### Prompt
Every line of the listing below needs to be reproduced exactly.

### Data for this exercise
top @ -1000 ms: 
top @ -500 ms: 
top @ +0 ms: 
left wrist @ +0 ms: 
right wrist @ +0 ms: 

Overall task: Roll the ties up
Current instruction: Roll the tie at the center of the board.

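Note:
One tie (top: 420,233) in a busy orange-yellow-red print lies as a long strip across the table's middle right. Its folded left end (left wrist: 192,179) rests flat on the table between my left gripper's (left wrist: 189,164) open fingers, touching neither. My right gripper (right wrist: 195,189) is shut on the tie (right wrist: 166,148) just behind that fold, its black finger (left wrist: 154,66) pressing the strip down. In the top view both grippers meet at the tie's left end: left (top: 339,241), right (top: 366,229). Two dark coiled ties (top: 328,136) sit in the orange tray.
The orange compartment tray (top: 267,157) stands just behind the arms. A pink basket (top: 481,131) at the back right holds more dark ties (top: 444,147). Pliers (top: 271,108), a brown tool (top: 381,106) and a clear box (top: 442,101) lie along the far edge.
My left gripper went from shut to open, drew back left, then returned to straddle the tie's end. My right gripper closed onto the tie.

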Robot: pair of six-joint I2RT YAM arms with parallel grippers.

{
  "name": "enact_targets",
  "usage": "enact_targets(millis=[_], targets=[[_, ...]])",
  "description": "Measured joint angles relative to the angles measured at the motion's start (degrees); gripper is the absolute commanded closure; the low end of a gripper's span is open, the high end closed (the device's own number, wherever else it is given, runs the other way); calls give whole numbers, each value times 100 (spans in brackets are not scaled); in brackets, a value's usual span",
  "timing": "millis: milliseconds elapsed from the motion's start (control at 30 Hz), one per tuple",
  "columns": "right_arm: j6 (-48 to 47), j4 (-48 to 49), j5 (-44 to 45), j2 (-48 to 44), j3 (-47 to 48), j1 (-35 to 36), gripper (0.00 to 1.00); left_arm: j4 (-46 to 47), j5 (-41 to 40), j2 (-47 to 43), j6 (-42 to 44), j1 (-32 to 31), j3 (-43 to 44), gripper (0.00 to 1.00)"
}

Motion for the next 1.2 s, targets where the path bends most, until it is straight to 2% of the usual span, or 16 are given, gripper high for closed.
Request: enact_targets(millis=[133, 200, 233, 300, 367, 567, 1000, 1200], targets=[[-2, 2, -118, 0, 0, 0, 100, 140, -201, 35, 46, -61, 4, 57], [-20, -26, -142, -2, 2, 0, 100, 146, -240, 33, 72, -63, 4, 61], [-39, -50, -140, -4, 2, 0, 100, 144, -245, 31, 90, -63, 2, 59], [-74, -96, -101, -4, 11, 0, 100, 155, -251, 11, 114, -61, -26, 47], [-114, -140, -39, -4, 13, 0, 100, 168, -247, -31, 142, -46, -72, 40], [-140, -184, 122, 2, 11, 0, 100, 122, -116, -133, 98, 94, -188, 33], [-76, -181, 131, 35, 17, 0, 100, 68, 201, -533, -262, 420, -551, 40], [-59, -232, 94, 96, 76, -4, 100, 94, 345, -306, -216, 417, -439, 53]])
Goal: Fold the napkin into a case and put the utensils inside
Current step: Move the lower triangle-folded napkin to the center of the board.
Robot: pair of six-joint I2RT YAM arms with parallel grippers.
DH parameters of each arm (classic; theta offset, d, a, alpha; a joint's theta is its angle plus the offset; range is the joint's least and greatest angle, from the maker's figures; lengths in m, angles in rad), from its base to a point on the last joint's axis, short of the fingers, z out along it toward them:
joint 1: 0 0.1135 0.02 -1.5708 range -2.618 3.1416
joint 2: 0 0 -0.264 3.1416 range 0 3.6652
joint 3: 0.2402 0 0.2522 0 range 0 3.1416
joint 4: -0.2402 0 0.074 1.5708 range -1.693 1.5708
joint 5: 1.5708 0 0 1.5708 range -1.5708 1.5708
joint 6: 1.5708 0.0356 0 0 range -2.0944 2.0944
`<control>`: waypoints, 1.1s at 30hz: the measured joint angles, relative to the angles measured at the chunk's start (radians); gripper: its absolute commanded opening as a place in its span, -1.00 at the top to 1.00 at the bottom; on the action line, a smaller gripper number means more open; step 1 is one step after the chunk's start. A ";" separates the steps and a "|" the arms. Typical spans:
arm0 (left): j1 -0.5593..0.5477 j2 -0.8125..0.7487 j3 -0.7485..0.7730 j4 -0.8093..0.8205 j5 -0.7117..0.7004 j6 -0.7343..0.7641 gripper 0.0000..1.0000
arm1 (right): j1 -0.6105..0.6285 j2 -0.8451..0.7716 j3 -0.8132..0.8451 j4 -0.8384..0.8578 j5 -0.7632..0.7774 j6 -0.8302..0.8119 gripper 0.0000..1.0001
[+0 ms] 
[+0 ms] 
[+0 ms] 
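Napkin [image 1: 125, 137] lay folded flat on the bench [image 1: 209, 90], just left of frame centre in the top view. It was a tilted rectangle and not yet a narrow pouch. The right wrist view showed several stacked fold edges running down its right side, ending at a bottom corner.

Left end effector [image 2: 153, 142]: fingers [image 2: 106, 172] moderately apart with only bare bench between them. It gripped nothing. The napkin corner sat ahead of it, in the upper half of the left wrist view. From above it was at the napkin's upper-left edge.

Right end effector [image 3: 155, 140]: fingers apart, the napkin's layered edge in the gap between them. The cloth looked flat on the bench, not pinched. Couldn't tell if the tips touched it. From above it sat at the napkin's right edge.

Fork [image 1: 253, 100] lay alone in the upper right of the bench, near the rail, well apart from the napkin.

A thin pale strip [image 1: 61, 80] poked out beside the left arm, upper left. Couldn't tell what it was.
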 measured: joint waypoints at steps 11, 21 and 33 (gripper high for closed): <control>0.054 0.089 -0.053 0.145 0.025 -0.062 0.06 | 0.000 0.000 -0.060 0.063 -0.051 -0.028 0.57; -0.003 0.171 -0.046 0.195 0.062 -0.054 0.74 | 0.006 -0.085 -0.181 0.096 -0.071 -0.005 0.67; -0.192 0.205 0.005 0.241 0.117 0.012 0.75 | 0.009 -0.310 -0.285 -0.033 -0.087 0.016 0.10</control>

### Exercise answer
top @ -1000 ms: 
top @ -500 ms: 
top @ +0 ms: 
left wrist @ +0 ms: 
right wrist @ +0 ms: 

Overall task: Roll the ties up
Current instruction: Roll the tie at the center of the board.

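Note:
One tie (top: 420,233) in a busy orange-yellow-red print lies as a long strip across the table's middle right. Its folded left end (left wrist: 192,179) rests flat on the table between my left gripper's (left wrist: 189,164) open fingers, touching neither. My right gripper (right wrist: 195,189) is shut on the tie (right wrist: 166,148) just behind that fold, its black finger (left wrist: 154,66) pressing the strip down. In the top view both grippers meet at the tie's left end: left (top: 339,241), right (top: 366,229). Two dark coiled ties (top: 328,136) sit in the orange tray.
The orange compartment tray (top: 267,157) stands just behind the arms. A pink basket (top: 481,131) at the back right holds more dark ties (top: 444,147). Pliers (top: 271,108), a brown tool (top: 381,106) and a clear box (top: 442,101) lie along the far edge.
My left gripper went from shut to open, drew back left, then returned to straddle the tie's end. My right gripper closed onto the tie.
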
Robot: pair of six-joint I2RT YAM arms with parallel grippers.

{
  "name": "enact_targets",
  "usage": "enact_targets(millis=[_], targets=[[_, ...]])",
  "description": "Measured joint angles relative to the angles measured at the motion's start (degrees); gripper is the absolute commanded closure; the low end of a gripper's span is open, the high end closed (the device's own number, wherever else it is given, runs the other way); calls give whole numbers, each value times 100 (spans in brackets are not scaled); in brackets, a value's usual span",
  "timing": "millis: milliseconds elapsed from the motion's start (control at 30 Hz), one per tuple",
  "columns": "right_arm: j6 (-48 to 47), j4 (-48 to 49), j5 (-44 to 45), j2 (-48 to 44), j3 (-47 to 48), j1 (-35 to 36), gripper (0.00 to 1.00); left_arm: j4 (-46 to 47), j5 (-41 to 40), j2 (-47 to 43), j6 (-42 to 44), j1 (-32 to 31), j3 (-43 to 44), gripper (0.00 to 1.00)"
}

Motion for the next 1.2 s, targets where the path bends most, until it is straight to 2% of the usual span, or 16 are given, gripper high for closed.
Request: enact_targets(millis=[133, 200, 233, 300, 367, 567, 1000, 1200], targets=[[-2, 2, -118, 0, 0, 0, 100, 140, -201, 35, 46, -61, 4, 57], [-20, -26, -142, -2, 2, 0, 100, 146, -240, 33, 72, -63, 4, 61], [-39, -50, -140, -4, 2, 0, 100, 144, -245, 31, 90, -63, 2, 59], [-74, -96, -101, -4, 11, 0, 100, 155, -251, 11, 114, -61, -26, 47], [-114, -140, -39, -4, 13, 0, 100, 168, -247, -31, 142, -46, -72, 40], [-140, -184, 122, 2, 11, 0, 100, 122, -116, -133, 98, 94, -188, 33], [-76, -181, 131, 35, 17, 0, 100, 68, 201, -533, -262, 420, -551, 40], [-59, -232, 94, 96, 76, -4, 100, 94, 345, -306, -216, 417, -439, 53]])
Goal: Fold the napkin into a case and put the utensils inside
Current step: Move the lower triangle-folded napkin to the center of the board.
Robot: pair of six-joint I2RT YAM arms with parallel grippers.
DH parameters of each arm (classic; theta offset, d, a, alpha; a joint's theta is its angle plus the offset; range is the joint's least and greatest angle, from the maker's figures; lengths in m, angles in rad), from its base to a point on the last joint's axis, short of the fingers, z out along it toward them:
joint 1: 0 0.1135 0.02 -1.5708 range -2.618 3.1416
joint 2: 0 0 -0.264 3.1416 range 0 3.6652
joint 3: 0.2402 0 0.2522 0 range 0 3.1416
joint 4: -0.2402 0 0.074 1.5708 range -1.693 1.5708
joint 5: 1.5708 0 0 1.5708 range -1.5708 1.5708
joint 6: 1.5708 0.0356 0 0 range -2.0944 2.0944
`<control>`: waypoints, 1.1s at 30hz: the measured joint angles, relative to the angles measured at the chunk's start (radians); gripper: its absolute commanded opening as a place in its span, -1.00 at the top to 1.00 at the bottom; on the action line, a smaller gripper number means more open; step 1 is one step after the chunk's start. A ";" separates the steps and a "|" the arms. Typical spans:
arm0 (left): j1 -0.5593..0.5477 j2 -0.8125..0.7487 j3 -0.7485..0.7730 j4 -0.8093..0.8205 j5 -0.7117..0.7004 j6 -0.7343..0.7641 gripper 0.0000..1.0000
arm1 (right): j1 -0.6105..0.6285 j2 -0.8451..0.7716 j3 -0.8132..0.8451 j4 -0.8384..0.8578 j5 -0.7632..0.7774 j6 -0.8302..0.8119 gripper 0.0000..1.0001
[+0 ms] 
[+0 ms] 
[+0 ms] 
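Napkin [image 1: 125, 137] lay folded flat on the bench [image 1: 209, 90], just left of frame centre in the top view. It was a tilted rectangle and not yet a narrow pouch. The right wrist view showed several stacked fold edges running down its right side, ending at a bottom corner.

Left end effector [image 2: 153, 142]: fingers [image 2: 106, 172] moderately apart with only bare bench between them. It gripped nothing. The napkin corner sat ahead of it, in the upper half of the left wrist view. From above it was at the napkin's upper-left edge.

Right end effector [image 3: 155, 140]: fingers apart, the napkin's layered edge in the gap between them. The cloth looked flat on the bench, not pinched. Couldn't tell if the tips touched it. From above it sat at the napkin's right edge.

Fork [image 1: 253, 100] lay alone in the upper right of the bench, near the rail, well apart from the napkin.

A thin pale strip [image 1: 61, 80] poked out beside the left arm, upper left. Couldn't tell what it was.
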 measured: joint waypoints at steps 11, 21 and 33 (gripper high for closed): <control>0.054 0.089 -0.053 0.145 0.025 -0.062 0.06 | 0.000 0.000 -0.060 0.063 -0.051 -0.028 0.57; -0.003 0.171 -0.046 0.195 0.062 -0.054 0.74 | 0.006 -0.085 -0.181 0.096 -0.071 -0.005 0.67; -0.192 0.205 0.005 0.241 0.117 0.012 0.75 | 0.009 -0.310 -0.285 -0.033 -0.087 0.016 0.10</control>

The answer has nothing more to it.